*** Opening of RECORDED DATA ***
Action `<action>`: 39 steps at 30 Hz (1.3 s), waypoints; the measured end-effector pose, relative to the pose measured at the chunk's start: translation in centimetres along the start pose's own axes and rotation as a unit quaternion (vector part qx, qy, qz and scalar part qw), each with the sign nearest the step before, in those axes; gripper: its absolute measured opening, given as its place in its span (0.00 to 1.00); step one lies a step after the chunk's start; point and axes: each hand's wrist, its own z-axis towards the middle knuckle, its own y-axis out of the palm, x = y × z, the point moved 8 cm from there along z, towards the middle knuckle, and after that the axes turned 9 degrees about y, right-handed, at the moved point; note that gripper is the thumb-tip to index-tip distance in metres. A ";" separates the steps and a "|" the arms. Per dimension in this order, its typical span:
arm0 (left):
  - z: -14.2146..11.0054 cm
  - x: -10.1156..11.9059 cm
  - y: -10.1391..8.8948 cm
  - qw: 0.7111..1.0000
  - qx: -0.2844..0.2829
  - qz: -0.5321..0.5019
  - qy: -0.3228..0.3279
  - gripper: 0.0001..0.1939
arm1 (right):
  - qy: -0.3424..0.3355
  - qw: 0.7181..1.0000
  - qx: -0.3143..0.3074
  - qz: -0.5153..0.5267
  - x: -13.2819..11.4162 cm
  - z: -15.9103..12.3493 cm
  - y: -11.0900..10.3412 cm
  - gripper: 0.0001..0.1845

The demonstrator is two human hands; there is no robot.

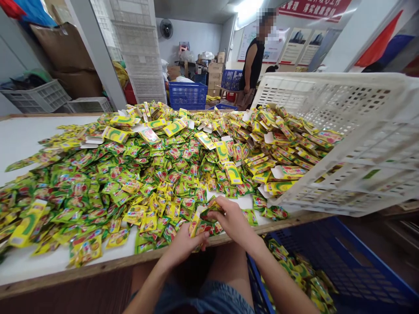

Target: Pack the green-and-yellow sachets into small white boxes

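Note:
My left hand is closed around a small yellow carton, held near the front edge of the table. Close beside it, my right hand pinches one or more small green and yellow packets at the carton's upper end. Just beyond both hands spreads a big heap of green packets with watermelon pictures, mixed with yellow packets. Flat yellow cartons, some with open white flaps, lie on top of the heap.
A white plastic crate lies tipped on its side at the right, with more cartons spilling from it. Below the table edge, a blue crate holds packets. A person stands at the back. Stacked white crates rise behind the table.

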 end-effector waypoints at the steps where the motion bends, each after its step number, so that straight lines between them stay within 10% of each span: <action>1: 0.0 -0.1 0.0 1.000 -0.002 0.001 0.000 0.17 | -0.008 1.000 -0.016 -0.015 -0.3 0.0 0.2 0.06; 7: 0.2 -0.3 0.0 1.000 -0.007 -0.005 0.017 0.17 | -0.041 0.994 -0.103 0.009 -2.1 -0.5 1.2 0.10; 19: 0.7 -1.5 -0.6 0.999 0.027 -0.040 -0.019 0.17 | 0.003 0.994 0.090 0.054 -0.3 0.4 0.5 0.03; 29: 0.8 -1.4 -2.1 0.997 0.074 0.025 0.014 0.16 | 0.026 0.999 -0.013 0.040 0.6 0.1 3.6 0.09; 39: 1.1 -0.1 -2.8 0.986 0.110 0.004 0.123 0.23 | 0.068 0.975 0.075 0.198 3.6 -1.7 3.1 0.11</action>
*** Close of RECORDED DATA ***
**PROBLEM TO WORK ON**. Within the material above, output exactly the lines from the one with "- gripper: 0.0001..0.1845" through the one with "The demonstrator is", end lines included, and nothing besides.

**ANSWER TO THIS PROBLEM**.
  - gripper: 0.0001..0.1845

The demonstrator is two human hands; there is no robot.

That makes the output complete.